* What to produce: Your task is to set down the records below again, exactly.
#####
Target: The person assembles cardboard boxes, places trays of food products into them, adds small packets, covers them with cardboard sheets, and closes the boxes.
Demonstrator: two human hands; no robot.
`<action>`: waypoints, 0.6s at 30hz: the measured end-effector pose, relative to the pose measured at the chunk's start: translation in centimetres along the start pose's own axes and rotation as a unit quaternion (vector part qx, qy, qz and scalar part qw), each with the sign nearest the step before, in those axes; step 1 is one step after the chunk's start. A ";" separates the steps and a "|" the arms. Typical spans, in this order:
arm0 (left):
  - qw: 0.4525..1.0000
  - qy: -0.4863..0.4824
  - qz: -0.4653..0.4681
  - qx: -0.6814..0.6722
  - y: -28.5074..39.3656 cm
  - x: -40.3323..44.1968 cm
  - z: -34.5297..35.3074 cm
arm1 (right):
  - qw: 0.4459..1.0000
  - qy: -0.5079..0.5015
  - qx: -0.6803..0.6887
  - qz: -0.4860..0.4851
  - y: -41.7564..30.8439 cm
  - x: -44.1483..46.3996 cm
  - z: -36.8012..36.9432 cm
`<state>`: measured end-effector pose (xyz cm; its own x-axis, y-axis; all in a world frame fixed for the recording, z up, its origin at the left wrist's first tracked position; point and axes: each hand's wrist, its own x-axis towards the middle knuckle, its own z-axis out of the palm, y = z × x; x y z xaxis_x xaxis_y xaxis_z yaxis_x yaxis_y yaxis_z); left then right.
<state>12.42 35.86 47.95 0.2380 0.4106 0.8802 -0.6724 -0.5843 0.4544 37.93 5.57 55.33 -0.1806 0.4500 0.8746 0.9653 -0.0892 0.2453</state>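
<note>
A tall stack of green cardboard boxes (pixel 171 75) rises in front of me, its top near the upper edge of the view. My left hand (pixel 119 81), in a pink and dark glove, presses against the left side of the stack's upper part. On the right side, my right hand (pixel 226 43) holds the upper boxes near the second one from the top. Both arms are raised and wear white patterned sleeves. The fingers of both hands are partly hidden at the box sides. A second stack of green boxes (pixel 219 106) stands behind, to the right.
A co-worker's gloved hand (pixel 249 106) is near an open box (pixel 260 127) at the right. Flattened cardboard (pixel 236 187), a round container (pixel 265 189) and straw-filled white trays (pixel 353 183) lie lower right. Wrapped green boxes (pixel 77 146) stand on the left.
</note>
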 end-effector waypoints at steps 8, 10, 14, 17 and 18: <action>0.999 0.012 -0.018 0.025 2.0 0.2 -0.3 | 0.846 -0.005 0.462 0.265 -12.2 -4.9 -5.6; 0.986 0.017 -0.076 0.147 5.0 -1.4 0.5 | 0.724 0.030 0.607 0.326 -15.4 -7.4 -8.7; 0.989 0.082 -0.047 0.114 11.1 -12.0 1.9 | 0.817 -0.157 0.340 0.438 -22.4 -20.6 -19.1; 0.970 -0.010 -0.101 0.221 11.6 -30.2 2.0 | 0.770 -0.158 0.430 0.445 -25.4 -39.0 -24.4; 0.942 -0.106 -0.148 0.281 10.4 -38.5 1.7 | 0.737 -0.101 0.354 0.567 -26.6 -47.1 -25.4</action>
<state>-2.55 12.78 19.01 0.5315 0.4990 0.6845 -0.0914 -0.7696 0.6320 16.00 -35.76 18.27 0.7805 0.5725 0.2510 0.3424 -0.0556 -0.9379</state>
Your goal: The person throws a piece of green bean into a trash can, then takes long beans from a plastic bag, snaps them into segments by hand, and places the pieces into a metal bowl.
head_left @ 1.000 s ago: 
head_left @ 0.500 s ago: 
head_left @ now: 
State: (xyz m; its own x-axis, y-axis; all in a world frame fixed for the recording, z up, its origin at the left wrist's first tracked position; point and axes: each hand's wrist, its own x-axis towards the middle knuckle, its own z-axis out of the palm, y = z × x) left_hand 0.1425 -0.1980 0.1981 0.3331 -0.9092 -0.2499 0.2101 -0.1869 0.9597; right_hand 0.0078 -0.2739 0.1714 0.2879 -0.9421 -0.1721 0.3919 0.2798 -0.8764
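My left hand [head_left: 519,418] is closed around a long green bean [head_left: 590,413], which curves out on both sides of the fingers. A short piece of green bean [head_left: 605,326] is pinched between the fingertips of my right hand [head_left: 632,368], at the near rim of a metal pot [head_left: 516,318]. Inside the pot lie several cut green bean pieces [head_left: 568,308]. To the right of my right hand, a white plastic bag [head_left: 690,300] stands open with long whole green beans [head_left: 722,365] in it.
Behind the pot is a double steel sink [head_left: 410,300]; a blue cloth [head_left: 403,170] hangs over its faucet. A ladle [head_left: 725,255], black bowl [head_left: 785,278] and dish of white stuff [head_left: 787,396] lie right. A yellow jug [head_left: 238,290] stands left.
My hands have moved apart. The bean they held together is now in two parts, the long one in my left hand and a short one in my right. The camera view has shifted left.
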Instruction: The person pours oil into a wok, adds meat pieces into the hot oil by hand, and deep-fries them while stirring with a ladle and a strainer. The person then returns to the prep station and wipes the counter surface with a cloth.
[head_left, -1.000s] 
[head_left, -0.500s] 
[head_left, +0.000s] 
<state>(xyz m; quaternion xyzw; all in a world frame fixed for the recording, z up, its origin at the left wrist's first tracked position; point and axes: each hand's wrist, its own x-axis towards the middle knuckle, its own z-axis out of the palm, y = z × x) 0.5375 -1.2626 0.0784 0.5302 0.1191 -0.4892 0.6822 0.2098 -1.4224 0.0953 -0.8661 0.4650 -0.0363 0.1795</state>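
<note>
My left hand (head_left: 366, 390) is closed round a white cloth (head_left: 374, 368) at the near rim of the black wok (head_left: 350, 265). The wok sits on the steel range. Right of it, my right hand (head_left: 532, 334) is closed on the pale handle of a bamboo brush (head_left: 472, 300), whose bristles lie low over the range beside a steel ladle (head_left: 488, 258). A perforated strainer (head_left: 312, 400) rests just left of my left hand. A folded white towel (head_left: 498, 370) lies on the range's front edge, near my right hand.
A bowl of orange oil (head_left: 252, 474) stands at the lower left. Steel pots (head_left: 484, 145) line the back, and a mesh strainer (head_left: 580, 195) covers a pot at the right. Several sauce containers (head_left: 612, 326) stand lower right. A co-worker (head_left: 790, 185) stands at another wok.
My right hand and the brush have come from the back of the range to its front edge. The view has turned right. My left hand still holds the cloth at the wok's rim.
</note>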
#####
* Output of the task:
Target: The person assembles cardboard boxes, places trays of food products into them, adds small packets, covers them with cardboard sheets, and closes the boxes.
Demonstrator: two human hands; no robot.
`<action>`: waypoints, 0.6s at 30hz: the measured end-effector pose, relative to the pose measured at the chunk's start: translation in centimetres along the start pose's own axes and rotation as a unit quaternion (vector part qx, qy, qz and scalar part qw), each with the sign nearest the step before, in those axes; step 1 is one step after the chunk's start. A ";" separates the steps and a "|" the arms. Typical spans, in this order:
arm0 (left):
  - qw: 0.4525..1.0000
  - qy: -0.4863..0.4824
  - qz: -0.4653..0.4681
  - qx: -0.6814..0.6722
  - y: -28.5074..39.3656 cm
  - x: -40.3323..44.1968 cm
  - z: -34.5297..35.3074 cm
arm1 (right):
  - qw: 0.4459..1.0000
  - qy: -0.5079..0.5015
  - qx: -0.6803..0.6887
  - qz: -0.4860..0.4851
  - y: -41.7564..30.8439 cm
  - x: -44.1483..46.3996 cm
  - z: -36.8012..36.9432 cm
`<state>`: measured end-effector pose (xyz cm; its own x-axis, y-axis; all in a world frame fixed for the recording, z up, its origin at the left wrist's first tracked position; point and axes: each hand's wrist, its own x-axis towards the middle knuckle, its own z-axis out of the palm, y = z × x; x y z xaxis_x xaxis_y xaxis_z yaxis_x yaxis_y yaxis_z); left then right.
<state>12.42 35.86 47.95 0.2380 0.4106 0.8802 -0.6724 -0.5843 0.4544 37.93 5.57 55.33 -0.1806 0.4500 0.8746 0.9653 -0.0892 0.2453</state>
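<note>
A tall stack of green cardboard boxes (pixel 171 75) rises in front of me, its top near the upper edge of the view. My left hand (pixel 119 81), in a pink and dark glove, presses against the left side of the stack's upper part. On the right side, my right hand (pixel 226 43) holds the upper boxes near the second one from the top. Both arms are raised and wear white patterned sleeves. The fingers of both hands are partly hidden at the box sides. A second stack of green boxes (pixel 219 106) stands behind, to the right.
A co-worker's gloved hand (pixel 249 106) is near an open box (pixel 260 127) at the right. Flattened cardboard (pixel 236 187), a round container (pixel 265 189) and straw-filled white trays (pixel 353 183) lie lower right. Wrapped green boxes (pixel 77 146) stand on the left.
</note>
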 end-effector waypoints at steps 8, 10, 14, 17 and 18: <action>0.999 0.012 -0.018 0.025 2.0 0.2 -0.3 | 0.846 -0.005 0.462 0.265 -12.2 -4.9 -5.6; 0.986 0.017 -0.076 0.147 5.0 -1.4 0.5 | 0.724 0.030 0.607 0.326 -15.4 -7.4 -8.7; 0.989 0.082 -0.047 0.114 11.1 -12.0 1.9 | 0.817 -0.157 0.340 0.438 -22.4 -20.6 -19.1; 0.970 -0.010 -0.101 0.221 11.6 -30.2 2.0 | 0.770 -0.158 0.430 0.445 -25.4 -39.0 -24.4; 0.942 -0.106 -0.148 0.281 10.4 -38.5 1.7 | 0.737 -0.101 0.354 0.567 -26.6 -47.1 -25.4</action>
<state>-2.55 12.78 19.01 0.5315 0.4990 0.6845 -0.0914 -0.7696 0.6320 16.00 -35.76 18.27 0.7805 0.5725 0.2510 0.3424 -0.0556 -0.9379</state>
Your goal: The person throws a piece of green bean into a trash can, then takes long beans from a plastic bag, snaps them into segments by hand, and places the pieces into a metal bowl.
head_left @ 1.000 s ago: 
head_left @ 0.500 s ago: 
head_left @ now: 
State: (xyz m; its own x-axis, y-axis; all in a world frame fixed for the recording, z up, its origin at the left wrist's first tracked position; point and axes: each hand's wrist, its own x-axis towards the middle knuckle, its own z-axis out of the palm, y = z × x) left_hand 0.1425 -0.1980 0.1981 0.3331 -0.9092 -0.2499 0.2101 -0.1869 0.9597; right_hand 0.0078 -0.2739 0.1714 0.2879 -0.9421 -0.1721 0.3919 0.2798 -0.8764
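My left hand [head_left: 519,418] is closed around a long green bean [head_left: 590,413], which curves out on both sides of the fingers. A short piece of green bean [head_left: 605,326] is pinched between the fingertips of my right hand [head_left: 632,368], at the near rim of a metal pot [head_left: 516,318]. Inside the pot lie several cut green bean pieces [head_left: 568,308]. To the right of my right hand, a white plastic bag [head_left: 690,300] stands open with long whole green beans [head_left: 722,365] in it.
Behind the pot is a double steel sink [head_left: 410,300]; a blue cloth [head_left: 403,170] hangs over its faucet. A ladle [head_left: 725,255], black bowl [head_left: 785,278] and dish of white stuff [head_left: 787,396] lie right. A yellow jug [head_left: 238,290] stands left.
My hands have moved apart. The bean they held together is now in two parts, the long one in my left hand and a short one in my right. The camera view has shifted left.
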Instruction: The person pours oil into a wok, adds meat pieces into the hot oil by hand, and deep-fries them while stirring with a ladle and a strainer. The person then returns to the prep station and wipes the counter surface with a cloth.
[head_left, -1.000s] 
[head_left, -0.500s] 
[head_left, +0.000s] 
<state>(xyz m; quaternion xyzw; all in a world frame fixed for the recording, z up, its origin at the left wrist's first tracked position; point and axes: each hand's wrist, its own x-axis towards the middle knuckle, its own z-axis out of the palm, y = z × x) 0.5375 -1.2626 0.0784 0.5302 0.1191 -0.4892 0.6822 0.2098 -1.4224 0.0953 -0.8661 0.4650 -0.0363 0.1795</state>
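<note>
My left hand (head_left: 366, 390) is closed round a white cloth (head_left: 374, 368) at the near rim of the black wok (head_left: 350, 265). The wok sits on the steel range. Right of it, my right hand (head_left: 532, 334) is closed on the pale handle of a bamboo brush (head_left: 472, 300), whose bristles lie low over the range beside a steel ladle (head_left: 488, 258). A perforated strainer (head_left: 312, 400) rests just left of my left hand. A folded white towel (head_left: 498, 370) lies on the range's front edge, near my right hand.
A bowl of orange oil (head_left: 252, 474) stands at the lower left. Steel pots (head_left: 484, 145) line the back, and a mesh strainer (head_left: 580, 195) covers a pot at the right. Several sauce containers (head_left: 612, 326) stand lower right. A co-worker (head_left: 790, 185) stands at another wok.
My right hand and the brush have come from the back of the range to its front edge. The view has turned right. My left hand still holds the cloth at the wok's rim.
</note>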

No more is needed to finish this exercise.